The next question is from the line of Myles Minter from William Blair.
Congrats on the progress. Just in terms of the regulatory feedback that you planned to procure from the FDA, have you scheduled that meeting or a series of correspondence yet? Are you having those currently? And I'm also wondering whether there's been any feedback from the regulators as to if they want to see the longer 365-day follow-up from APOLLO before you go ahead and start that Phase II study in the second half.
I don't think it's anything specifically that we can comment on regulatory, but feel free, Giles.
Yes, I mean, what we've said is that our plan to start the Phase III is subject to regulatory approval. So clearly, the interactions that we are planning with the FDA and other authorities are sort of a key point in terms of being able to go forward. But we've not heard anything in terms of -- at the moment, we feel that the single ascending dose will be adequate to go into Phase II. And the reason why we feel that is that there's already precedent being set by Amgen, who did just that. They went from their single ascending dose data straight into a Phase II program.
And then a clarification question just on the Lp(a) knockdown that you have described out of APOLLO, can you just put it on the record that -- is that the median number that you're giving there? Or is that the absolute range of values of the knockdown that you're seeing?
Well, what we've said is that we saw a range in terms of dose response, so ranging from 46% up to 98%. And I think we can clarify that that's median levels.
And then on 124, just with the discontinue of MDS, did you enroll any low-risk MDS patients in GEMINI II? And if you did, I guess, what's happening with that data?
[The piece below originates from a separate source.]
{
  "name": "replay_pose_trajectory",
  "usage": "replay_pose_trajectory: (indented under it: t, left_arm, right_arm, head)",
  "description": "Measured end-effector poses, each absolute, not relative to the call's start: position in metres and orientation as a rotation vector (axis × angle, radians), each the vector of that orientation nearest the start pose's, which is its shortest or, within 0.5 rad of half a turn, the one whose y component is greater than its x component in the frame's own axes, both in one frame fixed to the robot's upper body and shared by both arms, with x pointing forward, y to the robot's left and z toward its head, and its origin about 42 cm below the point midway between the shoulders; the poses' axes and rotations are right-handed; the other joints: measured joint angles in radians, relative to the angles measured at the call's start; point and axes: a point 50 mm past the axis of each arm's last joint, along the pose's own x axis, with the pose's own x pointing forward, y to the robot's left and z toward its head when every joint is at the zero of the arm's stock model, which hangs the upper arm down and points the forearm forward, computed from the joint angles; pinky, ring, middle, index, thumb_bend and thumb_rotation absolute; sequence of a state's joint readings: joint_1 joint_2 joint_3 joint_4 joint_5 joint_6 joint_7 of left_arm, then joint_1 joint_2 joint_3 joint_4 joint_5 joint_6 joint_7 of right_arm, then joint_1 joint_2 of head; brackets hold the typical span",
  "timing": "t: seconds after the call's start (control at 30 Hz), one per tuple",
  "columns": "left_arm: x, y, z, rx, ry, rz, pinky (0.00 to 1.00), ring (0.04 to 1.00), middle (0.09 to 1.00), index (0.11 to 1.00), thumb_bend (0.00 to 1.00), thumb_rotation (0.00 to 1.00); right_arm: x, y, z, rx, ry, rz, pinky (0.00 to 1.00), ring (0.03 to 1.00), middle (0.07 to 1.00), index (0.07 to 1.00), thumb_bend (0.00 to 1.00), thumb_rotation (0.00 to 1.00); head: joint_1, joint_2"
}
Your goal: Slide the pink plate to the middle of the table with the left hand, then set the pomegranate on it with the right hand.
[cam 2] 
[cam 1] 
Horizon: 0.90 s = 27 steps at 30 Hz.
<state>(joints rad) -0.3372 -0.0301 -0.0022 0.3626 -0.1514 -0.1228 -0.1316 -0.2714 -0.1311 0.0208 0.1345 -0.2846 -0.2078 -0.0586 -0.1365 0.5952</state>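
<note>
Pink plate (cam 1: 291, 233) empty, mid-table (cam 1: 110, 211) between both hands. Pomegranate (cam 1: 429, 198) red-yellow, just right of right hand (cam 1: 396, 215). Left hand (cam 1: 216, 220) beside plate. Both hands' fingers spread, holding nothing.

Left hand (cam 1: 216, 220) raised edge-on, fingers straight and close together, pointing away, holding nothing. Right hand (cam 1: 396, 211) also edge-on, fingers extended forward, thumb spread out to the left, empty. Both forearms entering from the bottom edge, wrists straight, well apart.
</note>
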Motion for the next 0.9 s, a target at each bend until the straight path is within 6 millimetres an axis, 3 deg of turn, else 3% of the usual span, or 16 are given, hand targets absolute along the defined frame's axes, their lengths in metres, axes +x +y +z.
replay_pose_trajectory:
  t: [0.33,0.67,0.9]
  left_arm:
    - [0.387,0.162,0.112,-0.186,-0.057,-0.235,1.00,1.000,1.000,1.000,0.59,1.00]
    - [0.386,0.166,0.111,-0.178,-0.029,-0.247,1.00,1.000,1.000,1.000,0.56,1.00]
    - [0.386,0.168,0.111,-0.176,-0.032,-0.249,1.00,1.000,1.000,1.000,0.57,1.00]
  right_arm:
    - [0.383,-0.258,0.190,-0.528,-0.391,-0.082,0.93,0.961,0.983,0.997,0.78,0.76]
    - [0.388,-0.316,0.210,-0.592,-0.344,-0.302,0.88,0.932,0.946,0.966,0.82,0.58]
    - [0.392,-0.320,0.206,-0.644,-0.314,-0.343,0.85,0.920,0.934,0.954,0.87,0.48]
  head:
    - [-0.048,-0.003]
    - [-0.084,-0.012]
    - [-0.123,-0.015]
I'm just curious as to -- like you obviously discontinued enrollment, but you also haven't boosted the number of patients with thalassemia, you've just cut the total enrollment by half. So I'm just wondering if we're going to see any data outside of thalassemia for 124.
Yes, we partially enrolled the first cohort and obviously we'll be monitoring them in terms of the -- as described by the protocol. So the follow-up there will be for 104 days. I mean I think why we think that there are further options to pursue, one, as Craig said, this is a mechanistic approach that we're dealing with. Both indications are characterized by having iron-loading anemia. They both -- they have different genetic causes, of course, but the fundamental pathophysiology is the same. So we think there is some -- there will be lead-through from what we see in the beta-thalassemia and the MDS.
And I think, as Craig said, this is a prioritization in terms of making sure we put our resources where we think we're going to drive most value in the short term, but this doesn't stop us coming back at some stage once we've seen all the data and carrying on.
And we have no further questions at this time. So I'll hand back to the speakers for closing remarks.
Thank you again for joining us on this call today. Extremely proud of our 2021 performance and overall results. We're looking forward to the SLN360 late-breaking oral presentation at ACC on April 3 and what we can deliver from our platform, both internally and through ongoing partnership initiatives. And we look forward to keeping you updated on our progress this year.
Thank you, and have a great day, and hope to see some of you at ACC.
Thank you. That does conclude the conference for today. Thank you for participating, and you may now disconnect.